Resources:

Digital Design 5th Edition by M. Morris Mano & Michael D Ciletti.
Computer System Architecture 3rd Edition by M. Morris Mano.
Computer Science Lessons on YouTube

First-generation languages

These are the lowest form of language, generally consisting of ones and zeros or a shorthand form, such as hexadecimal. Distinguishing data from instructions is difficult at this level because all the content looks the same.

First-generation languages may also be referred to as machine languages, and in some cases byte code, while machine language programs are often referred to as binaries.

Second-generation languages

Also called assembly languages, second-generation languages are a mere table lookup away from machine language and generally map specific bit patterns, or operation codes (opcodes), to short but memorable character sequences called mnemonics. These mnemonics help programmers remember the instructions with which they are associated.

An assembler is a tool used by programmers to translate their assembly language programs into machine language suitable for execution. In addition to instruction mnemonics, a complete assembly language generally includes directives to the assembler that help dictate the memory layout of code and data in the final binary.

Third-generation languages

These languages take another step toward the expressive capability of natural languages by introducing keywords and constructs that programmers use as the building blocks for their programs. Third-generation languages are generally platform independent, though programs written using them may be platform dependent as a result of using features unique to a specific operating system. Often-cited examples of third-generation languages include FORTRAN, C, and Java.

Programmers generally use compilers to translate their programs into assembly language or all the way to machine language (or some rough equivalent such as byte code).
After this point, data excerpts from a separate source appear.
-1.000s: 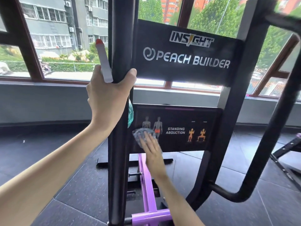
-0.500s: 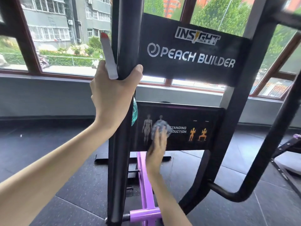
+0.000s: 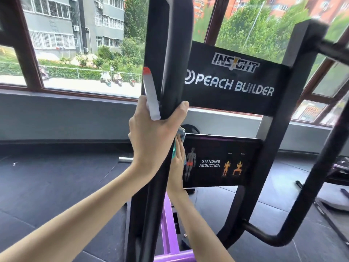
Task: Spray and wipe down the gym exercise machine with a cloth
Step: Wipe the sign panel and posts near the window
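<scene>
Gym by windows. Mid-frame, left hand (image 3: 151,137) grips sprayer (image 3: 151,95) against post (image 3: 170,53), likely bracing; right hand (image 3: 177,163), flat-fingered, presses cloth (image 3: 181,134) onto placard (image 3: 217,163).

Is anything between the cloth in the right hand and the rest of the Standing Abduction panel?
Nothing visible. The cloth at the right hand sits at the left edge of the panel; the face rightward is bare.

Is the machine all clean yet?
Not yet. I can't see any part that is surely finished. Right now the right hand presses the cloth on the top left corner of the picture panel, while the left hand holds the spray bottle against the black post. The PEACH BUILDER sign and purple base probably still need wiping.
</scene>
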`<act>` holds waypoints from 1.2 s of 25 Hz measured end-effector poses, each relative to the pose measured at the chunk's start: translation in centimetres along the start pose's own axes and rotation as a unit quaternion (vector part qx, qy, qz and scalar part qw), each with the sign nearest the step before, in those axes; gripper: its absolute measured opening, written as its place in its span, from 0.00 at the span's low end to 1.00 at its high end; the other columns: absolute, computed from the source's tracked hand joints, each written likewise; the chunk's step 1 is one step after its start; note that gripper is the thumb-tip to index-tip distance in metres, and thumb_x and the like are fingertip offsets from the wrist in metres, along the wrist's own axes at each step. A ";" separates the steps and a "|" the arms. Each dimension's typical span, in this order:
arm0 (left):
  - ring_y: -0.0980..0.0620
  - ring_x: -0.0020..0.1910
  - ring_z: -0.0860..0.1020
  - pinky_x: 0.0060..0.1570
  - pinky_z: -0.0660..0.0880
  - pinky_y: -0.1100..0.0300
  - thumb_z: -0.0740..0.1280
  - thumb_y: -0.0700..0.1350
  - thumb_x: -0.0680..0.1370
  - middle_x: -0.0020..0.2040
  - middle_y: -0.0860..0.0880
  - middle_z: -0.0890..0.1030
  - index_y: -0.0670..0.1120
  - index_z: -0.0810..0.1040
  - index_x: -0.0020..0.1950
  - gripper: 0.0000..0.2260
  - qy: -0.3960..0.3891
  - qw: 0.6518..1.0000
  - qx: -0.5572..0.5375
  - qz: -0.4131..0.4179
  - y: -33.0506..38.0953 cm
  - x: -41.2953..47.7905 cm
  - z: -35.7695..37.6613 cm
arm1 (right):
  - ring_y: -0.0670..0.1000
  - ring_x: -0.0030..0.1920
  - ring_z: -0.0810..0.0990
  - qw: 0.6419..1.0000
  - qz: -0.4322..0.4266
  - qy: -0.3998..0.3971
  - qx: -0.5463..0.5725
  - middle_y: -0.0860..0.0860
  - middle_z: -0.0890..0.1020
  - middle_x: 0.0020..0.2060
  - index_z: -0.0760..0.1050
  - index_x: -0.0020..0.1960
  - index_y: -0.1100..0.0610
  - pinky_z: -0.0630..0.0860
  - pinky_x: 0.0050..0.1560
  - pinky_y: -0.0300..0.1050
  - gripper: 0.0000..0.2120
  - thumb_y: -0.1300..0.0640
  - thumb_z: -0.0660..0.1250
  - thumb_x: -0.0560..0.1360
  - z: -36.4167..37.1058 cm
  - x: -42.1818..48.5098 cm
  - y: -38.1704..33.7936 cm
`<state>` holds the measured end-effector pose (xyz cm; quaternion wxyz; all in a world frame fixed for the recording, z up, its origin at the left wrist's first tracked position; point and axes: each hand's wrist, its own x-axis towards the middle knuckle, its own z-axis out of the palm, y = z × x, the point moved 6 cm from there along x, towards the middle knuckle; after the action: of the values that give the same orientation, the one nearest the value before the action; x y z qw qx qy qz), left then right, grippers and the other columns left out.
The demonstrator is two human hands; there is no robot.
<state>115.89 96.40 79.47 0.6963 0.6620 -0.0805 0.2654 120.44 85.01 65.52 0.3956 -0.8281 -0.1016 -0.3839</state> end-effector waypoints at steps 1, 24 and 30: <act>0.56 0.44 0.82 0.51 0.79 0.48 0.69 0.63 0.65 0.42 0.57 0.83 0.48 0.78 0.52 0.24 -0.017 1.000 -0.011 -0.008 -0.1 -0.1 0.1 | 0.40 0.73 0.56 1.000 0.019 -0.006 0.005 0.41 0.61 0.73 0.54 0.73 0.37 0.56 0.74 0.46 0.26 0.50 0.51 0.76 0.3 -0.9 0.8; 0.41 0.37 0.75 0.52 0.75 0.42 0.62 0.66 0.72 0.35 0.45 0.78 0.53 0.74 0.38 0.17 -0.327 0.936 -0.119 -0.051 -4.7 10.5 -8.5 | 0.42 0.56 0.77 0.897 0.069 0.435 0.037 0.46 0.80 0.53 0.77 0.57 0.54 0.70 0.58 0.34 0.13 0.61 0.60 0.75 -10.2 1.0 -20.1; 0.51 0.33 0.71 0.40 0.72 0.46 0.62 0.64 0.69 0.33 0.48 0.72 0.42 0.71 0.41 0.24 -0.332 0.936 -0.116 -0.033 -4.4 11.4 -14.1 | 0.48 0.63 0.71 0.922 -0.004 0.307 -0.237 0.54 0.73 0.61 0.72 0.64 0.65 0.62 0.65 0.28 0.16 0.61 0.56 0.79 1.7 4.6 -22.6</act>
<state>124.26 113.08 79.34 0.7105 0.6293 -0.3148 -0.0038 113.84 100.73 81.22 0.1983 -0.7387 0.1155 -0.6338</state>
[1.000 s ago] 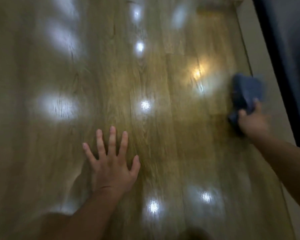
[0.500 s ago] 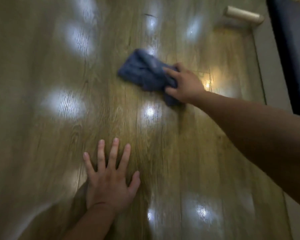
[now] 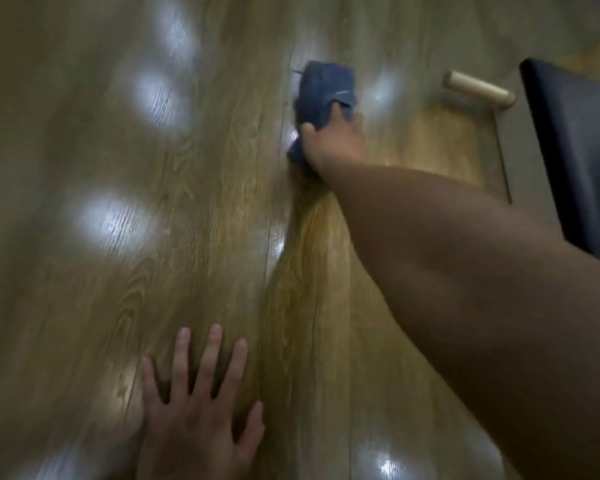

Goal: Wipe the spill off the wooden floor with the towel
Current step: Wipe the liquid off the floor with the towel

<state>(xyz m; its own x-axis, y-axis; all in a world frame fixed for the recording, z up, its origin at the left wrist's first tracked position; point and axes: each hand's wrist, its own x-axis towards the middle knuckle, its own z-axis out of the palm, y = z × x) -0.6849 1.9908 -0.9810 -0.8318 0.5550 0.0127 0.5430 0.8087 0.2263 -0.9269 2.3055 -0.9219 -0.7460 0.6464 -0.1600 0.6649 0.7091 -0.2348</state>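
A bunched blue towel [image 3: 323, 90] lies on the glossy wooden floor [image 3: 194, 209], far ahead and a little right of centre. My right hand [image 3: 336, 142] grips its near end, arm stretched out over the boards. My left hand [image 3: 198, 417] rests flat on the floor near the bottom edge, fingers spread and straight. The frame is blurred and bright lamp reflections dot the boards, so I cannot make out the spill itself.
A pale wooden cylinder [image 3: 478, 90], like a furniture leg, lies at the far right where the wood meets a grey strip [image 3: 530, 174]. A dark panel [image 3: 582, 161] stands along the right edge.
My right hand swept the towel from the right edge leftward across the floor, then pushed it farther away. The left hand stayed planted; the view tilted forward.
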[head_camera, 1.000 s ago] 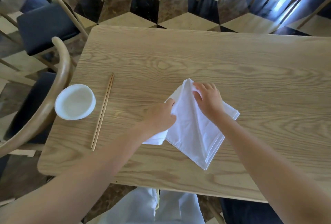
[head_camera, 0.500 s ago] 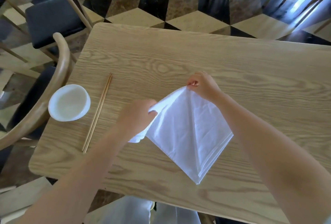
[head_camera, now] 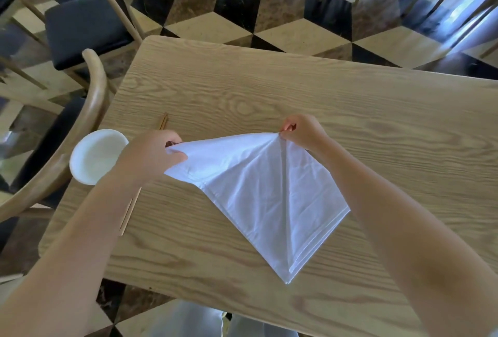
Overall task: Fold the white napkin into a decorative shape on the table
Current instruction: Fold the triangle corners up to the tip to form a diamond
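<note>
The white napkin [head_camera: 264, 194] lies on the wooden table [head_camera: 296, 89] as a folded kite-like shape with its point toward the near edge. A crease runs down its middle. My left hand [head_camera: 153, 153] grips the napkin's left corner and holds that flap stretched out to the left, slightly off the table. My right hand [head_camera: 301, 132] pinches the top corner at the far end of the crease. The layered right edges rest flat on the wood.
A small white bowl [head_camera: 97, 156] sits near the table's left edge, partly behind my left wrist. A pair of wooden chopsticks [head_camera: 134, 196] lies beside it, under my left forearm. Wooden chairs with dark cushions [head_camera: 83, 21] stand to the left on a checkered floor.
My left hand has pulled the napkin's left flap outward to the left, opening the fold wider. My right hand moved from the napkin's middle up to pinch its top corner.
</note>
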Demonstrator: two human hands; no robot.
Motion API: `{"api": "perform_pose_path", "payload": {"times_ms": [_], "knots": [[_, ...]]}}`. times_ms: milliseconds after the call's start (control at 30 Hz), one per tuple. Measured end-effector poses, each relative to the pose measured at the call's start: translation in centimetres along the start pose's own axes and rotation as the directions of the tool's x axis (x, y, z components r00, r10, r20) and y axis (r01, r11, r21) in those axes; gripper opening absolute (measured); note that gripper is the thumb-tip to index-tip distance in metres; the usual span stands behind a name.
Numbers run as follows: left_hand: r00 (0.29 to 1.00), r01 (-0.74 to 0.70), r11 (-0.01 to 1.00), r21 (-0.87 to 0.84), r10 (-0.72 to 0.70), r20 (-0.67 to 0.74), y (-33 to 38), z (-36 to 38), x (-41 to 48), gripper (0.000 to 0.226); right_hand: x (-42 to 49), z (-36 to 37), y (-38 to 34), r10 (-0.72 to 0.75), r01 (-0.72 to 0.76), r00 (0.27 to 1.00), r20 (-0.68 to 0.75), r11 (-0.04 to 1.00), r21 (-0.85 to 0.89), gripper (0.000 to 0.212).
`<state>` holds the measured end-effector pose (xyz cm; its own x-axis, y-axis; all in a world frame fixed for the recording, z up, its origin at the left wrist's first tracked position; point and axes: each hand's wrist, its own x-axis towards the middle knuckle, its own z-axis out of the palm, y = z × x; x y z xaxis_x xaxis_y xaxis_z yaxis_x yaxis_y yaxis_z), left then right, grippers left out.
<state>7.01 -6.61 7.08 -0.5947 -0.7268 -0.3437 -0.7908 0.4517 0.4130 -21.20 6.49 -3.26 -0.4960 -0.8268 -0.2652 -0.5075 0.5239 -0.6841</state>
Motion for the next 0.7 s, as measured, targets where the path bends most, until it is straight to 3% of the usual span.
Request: {"api": "perform_pose_path", "payload": {"times_ms": [133, 333, 467, 700], "knots": [[0.993, -0.103, 0.992, -0.068, 0.099, -0.067, 1.4, 0.2, -3.8, 0.010, 0.1, 0.3, -0.1, 0.040, -0.039, 0.999, -0.023, 0.998, 0.048, 0.012], [0.959, -0.282, 0.958, -0.059, 0.280, -0.045, 3.8, 5.6, -7.5, 0.013, 0.1, 0.8, -0.6, 0.163, -0.155, 0.976, -0.142, 0.986, 0.069, 0.015], [0.950, -0.310, 0.945, -0.100, 0.305, -0.065, 5.1, 9.3, -8.3, 0.017, 0.0, 1.6, -1.2, 0.260, -0.244, 0.936, -0.238, 0.965, 0.096, 0.020], [0.949, -0.316, 0.945, -0.087, 0.313, -0.042, 7.6, 14.7, -10.2, 0.028, 0.0, 0.7, -1.2, 0.239, -0.224, 0.951, -0.196, 0.970, 0.096, 0.018]]}}
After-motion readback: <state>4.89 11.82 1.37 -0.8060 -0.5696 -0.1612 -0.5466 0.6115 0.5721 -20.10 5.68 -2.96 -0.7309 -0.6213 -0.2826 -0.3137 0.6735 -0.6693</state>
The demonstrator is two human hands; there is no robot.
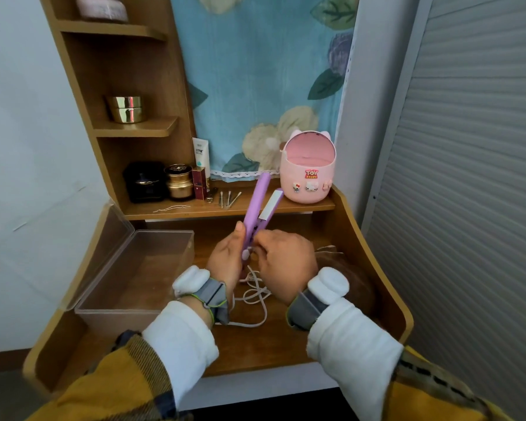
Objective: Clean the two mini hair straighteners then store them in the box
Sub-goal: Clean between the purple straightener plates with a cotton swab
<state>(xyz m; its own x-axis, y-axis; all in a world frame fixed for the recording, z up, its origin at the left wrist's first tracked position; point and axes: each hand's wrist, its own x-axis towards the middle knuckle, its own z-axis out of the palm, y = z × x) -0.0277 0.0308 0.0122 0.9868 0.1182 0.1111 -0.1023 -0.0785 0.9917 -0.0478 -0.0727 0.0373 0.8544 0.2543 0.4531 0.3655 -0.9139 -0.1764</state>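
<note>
A purple mini hair straightener (257, 208) stands tilted above the desk, its two arms spread apart so a white plate shows. My left hand (227, 258) grips its lower handle from the left. My right hand (281, 262) holds the same handle end from the right, fingers curled. Its white cord (255, 294) lies looped on the desk below my wrists. A clear plastic box (134, 268) with its lid swung open sits at the left of the desk and holds nothing. I see only one straightener.
On the low shelf behind lie several cotton swabs (230, 198), next to gold and black cosmetic jars (178, 180). A pink cat-eared bin (307, 171) stands at the shelf's right end. A brown cloth-like thing (346, 268) lies on the wooden desk (377, 268) by my right wrist.
</note>
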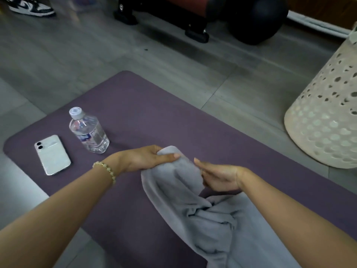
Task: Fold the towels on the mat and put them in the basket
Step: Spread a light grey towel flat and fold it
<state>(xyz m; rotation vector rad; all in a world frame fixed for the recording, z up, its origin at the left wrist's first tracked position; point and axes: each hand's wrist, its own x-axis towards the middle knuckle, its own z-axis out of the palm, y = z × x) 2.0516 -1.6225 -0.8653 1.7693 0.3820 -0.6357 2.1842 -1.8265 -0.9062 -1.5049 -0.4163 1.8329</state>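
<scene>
A crumpled grey towel [195, 209] lies on the purple mat [146, 105], running from the middle toward the lower right. My left hand [146, 158] grips the towel's far end, thumb over the cloth, lifting it a little. My right hand [218, 176] sits against the towel's right side with fingers straight, touching the cloth. The cream basket [326, 113] with round holes stands on the floor at the right, off the mat.
A clear water bottle [87, 130] stands on the mat's left part, with a white phone [52, 154] lying next to it. Black exercise equipment [195, 18] and a dark ball [257, 18] sit on the grey floor behind. A shoe [31, 5] shows top left.
</scene>
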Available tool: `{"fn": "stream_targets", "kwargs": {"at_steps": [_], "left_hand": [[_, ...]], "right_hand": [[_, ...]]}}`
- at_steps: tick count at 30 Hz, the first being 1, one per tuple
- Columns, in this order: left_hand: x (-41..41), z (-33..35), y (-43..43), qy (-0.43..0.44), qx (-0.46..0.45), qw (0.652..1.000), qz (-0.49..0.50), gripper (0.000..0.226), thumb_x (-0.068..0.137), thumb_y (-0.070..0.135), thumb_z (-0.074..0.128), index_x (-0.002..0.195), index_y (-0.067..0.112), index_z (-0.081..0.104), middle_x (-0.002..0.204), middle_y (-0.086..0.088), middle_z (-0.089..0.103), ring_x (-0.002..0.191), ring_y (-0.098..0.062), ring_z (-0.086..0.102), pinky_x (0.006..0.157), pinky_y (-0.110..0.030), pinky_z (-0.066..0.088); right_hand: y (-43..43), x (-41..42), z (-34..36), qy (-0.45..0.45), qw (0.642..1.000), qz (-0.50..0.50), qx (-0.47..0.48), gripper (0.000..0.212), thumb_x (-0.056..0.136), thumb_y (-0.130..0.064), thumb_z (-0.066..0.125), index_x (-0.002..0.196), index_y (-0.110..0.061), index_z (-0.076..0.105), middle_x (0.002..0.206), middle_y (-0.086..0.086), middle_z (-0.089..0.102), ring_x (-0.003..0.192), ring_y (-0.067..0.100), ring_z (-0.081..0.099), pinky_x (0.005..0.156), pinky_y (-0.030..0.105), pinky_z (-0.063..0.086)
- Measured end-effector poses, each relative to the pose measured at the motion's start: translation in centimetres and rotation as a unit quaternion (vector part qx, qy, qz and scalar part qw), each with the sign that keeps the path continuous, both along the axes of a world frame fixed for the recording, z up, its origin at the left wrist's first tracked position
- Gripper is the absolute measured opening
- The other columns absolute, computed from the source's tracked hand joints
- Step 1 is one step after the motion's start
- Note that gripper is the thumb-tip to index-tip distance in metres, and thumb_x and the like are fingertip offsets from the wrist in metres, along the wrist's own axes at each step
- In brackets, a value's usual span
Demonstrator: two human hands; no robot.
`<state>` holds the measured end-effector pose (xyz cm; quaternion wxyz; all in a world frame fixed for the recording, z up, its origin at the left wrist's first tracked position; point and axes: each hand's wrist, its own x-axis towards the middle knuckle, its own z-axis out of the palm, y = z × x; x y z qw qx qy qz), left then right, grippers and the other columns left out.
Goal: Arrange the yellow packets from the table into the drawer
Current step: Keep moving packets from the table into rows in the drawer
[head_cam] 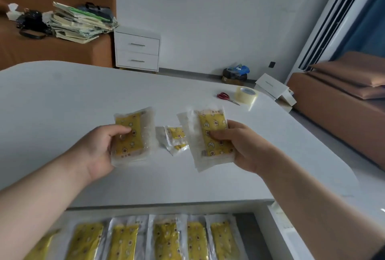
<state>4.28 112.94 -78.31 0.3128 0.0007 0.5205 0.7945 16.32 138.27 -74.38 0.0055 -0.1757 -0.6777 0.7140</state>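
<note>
The left hand [102,147] grips one yellow packet [130,134], thumb curled over its printed face. The right hand [241,147] pinches a second packet [212,136] the same way. Both packets are flat rectangles of patterned yellow, sealed in clear crinkly plastic with wide transparent margins, and both are held above the worktop [83,97]. Between the two hands, loose packets [176,134] lie on that surface.

Nearer than the wrists, the open drawer [246,234] holds a row of packets [166,239] laid side by side, with a bare grey strip at its right end.

The worktop is smooth, white and matte, with rounded corners. Beyond the right hand lie red-handled scissors [226,97], and a roll of clear tape [246,94] stands just beside them. Farther off, a white two-drawer nightstand [136,51] stands against the pale wall. Beyond the left hand, a stack of books [79,23] slumps on a brown upholstered seat [52,51].
</note>
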Motion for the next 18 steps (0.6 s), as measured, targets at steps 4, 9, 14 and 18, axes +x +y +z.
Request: {"fn": "stream_targets", "kwargs": {"at_steps": [4,9,14,18], "left_hand": [[3.4,0.8,-1.2,0.030,-0.030,0.999,-0.030,0.014,0.091,0.010,0.049,0.091,0.006,0.063,0.067,-0.008,0.072,0.056,-0.019,0.071,0.048,-0.028,0.057],[6.8,-0.6,-2.0,0.075,-0.101,0.975,-0.185,0.033,0.062,0.016,0.078,0.091,0.003,0.070,0.085,-0.019,0.071,0.069,-0.028,0.072,0.056,-0.036,0.060],[7.7,-3.1,-2.9,0.081,-0.201,0.929,-0.300,0.076,0.033,0.016,0.096,0.099,-0.003,0.065,0.097,-0.029,0.070,0.080,-0.039,0.071,0.066,-0.045,0.060],[8.4,-3.1,-2.3,0.173,-0.316,0.844,-0.398,0.037,0.071,0.004,0.079,0.102,-0.002,0.061,0.097,-0.023,0.072,0.084,-0.036,0.071,0.069,-0.039,0.060]], "right_hand": [[-1.1,4.3,-1.1,-0.010,0.999,0.041,-0.023,0.031,0.083,-0.005,0.063,0.113,-0.002,0.060,0.103,0.017,0.072,0.090,0.030,0.071,0.077,0.040,0.060],[-1.5,8.6,-3.7,-0.065,0.993,0.096,-0.016,0.025,0.088,-0.011,0.059,0.111,-0.002,0.060,0.099,0.013,0.074,0.087,0.025,0.073,0.072,0.034,0.061],[-0.1,10.7,-5.8,-0.118,0.980,0.152,0.041,0.024,0.091,-0.009,0.060,0.114,-0.002,0.061,0.109,0.019,0.071,0.095,0.032,0.070,0.080,0.038,0.060],[0.4,11.4,-7.7,-0.155,0.953,0.214,0.148,0.013,0.088,-0.007,0.067,0.101,-0.006,0.069,0.098,0.013,0.075,0.089,0.029,0.072,0.079,0.037,0.058]]}}
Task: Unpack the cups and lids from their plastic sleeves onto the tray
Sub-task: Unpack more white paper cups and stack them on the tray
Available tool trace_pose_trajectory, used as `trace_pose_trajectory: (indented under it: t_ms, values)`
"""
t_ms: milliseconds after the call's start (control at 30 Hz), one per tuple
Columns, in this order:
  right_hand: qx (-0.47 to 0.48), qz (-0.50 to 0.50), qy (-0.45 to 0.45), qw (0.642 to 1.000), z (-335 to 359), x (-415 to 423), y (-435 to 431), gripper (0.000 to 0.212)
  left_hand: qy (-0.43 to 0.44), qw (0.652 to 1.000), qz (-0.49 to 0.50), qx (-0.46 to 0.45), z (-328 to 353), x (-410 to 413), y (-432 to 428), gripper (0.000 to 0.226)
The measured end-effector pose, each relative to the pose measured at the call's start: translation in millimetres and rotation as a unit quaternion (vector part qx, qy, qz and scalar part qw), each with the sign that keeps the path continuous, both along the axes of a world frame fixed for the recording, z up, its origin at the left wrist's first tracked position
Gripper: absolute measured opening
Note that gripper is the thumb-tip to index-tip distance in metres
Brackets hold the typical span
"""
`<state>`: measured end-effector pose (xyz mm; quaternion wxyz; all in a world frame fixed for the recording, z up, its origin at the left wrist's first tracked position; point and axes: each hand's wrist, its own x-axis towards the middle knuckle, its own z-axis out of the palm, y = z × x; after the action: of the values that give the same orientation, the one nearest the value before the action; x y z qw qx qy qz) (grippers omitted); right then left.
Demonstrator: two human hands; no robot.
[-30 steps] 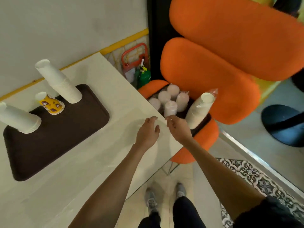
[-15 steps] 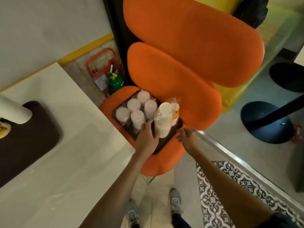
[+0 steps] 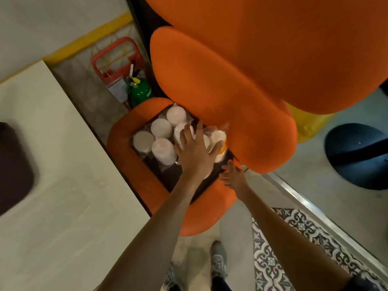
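Several white cup stacks in clear plastic sleeves (image 3: pixel 162 150) stand upright in a dark tray (image 3: pixel 168 177) on the orange chair seat (image 3: pixel 126 164). My left hand (image 3: pixel 195 153) reaches over the right-hand stacks, its fingers spread and laid over a sleeved stack (image 3: pixel 218 137) with a yellow print; its thumb lies against that stack's right side. Lower down, my right hand (image 3: pixel 233 175) hovers with spread fingers by the dark tray's right corner and holds nothing. The brown serving tray (image 3: pixel 14 171) on the table shows only its corner at the left edge.
A cream table (image 3: pixel 63 196) fills the left. The chair's orange backrest (image 3: pixel 210 85) rises right behind the cup stacks. A green extinguisher (image 3: pixel 139 91) and a red frame (image 3: pixel 114 59) stand by the wall. A patterned rug (image 3: pixel 294 238) and my shoes lie below.
The view swung right from the table to the chair. My left hand moved forward onto the sleeved stacks; my right hand came up to the dark tray's right corner.
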<state>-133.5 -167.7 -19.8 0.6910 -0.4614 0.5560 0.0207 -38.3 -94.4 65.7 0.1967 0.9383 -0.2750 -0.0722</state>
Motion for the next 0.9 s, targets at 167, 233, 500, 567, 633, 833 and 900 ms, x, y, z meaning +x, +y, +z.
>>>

When you write code in a high-level language (like Python, C, or Java), it eventually has to run as machine code (binary), which the CPU understands. Along the way, the code goes through several transformations:

Compiler

A C program is human-readable, but CPUs don’t understand high-level code. They only execute machine language, raw binary instructions specific to the CPU architecture.

A compilation system is used to transform the high-level code into machine code in stages, using four main tools:

Stage	Tool	Output
1. Preprocessing	`cpp`	`hello.i` (modified source code)
2. Compilation	`cc1`	`hello.s` (assembly)
3. Assembling	`as`	`hello.o` (object file)
4. Linking	`ld`	`hello` (executable)

1. Preprocessing

Handles directives like #include, #define, #ifdef.

It copies the content of header files (e.g., stdio.h) into your code. Why?

Because the compiler needs the declarations (like printf()), which are in the header, to generate correct code.

2. Compilation

Translates C code to assembly language (hello.s) — a symbolic version of machine code.

Assembly gives you:

Direct visibility into registers, stack, calling conventions.
A fixed, low-level language common across compilers and architectures.

3. Assembling

Assembler converts .s (assembly) into .o — a relocatable object file:

Contains binary machine code, symbol tables, relocation data.
These are not yet complete executables — they don’t know where functions like printf reside yet.
.o files expose internal function addresses, symbols — they’re often used to understand compilation artifacts during static analysis.
objdump, readelf, nm tools show you internals of .o files.

4. Linking

Combines your .o with libraries (printf.o, libc.a) into a complete executable:

Resolves external symbols (e.g., where is printf?)
Creates final machine code with fixed memory addresses.

There are two types of linking:

Static linking: copies the entire library into your executable.
Dynamic linking: adds a reference to a shared object (libc.so) that is loaded at run-time.
Linker errors are often due to unresolved symbols — useful for understanding program structure.
Dynamic linking can be hijacked using techniques like LD_PRELOAD or DLL injection.
Understanding link-time behavior is critical in symbol resolution exploits, ROP chains, etc.

Assembler

Converts assembly code into machine code (binary).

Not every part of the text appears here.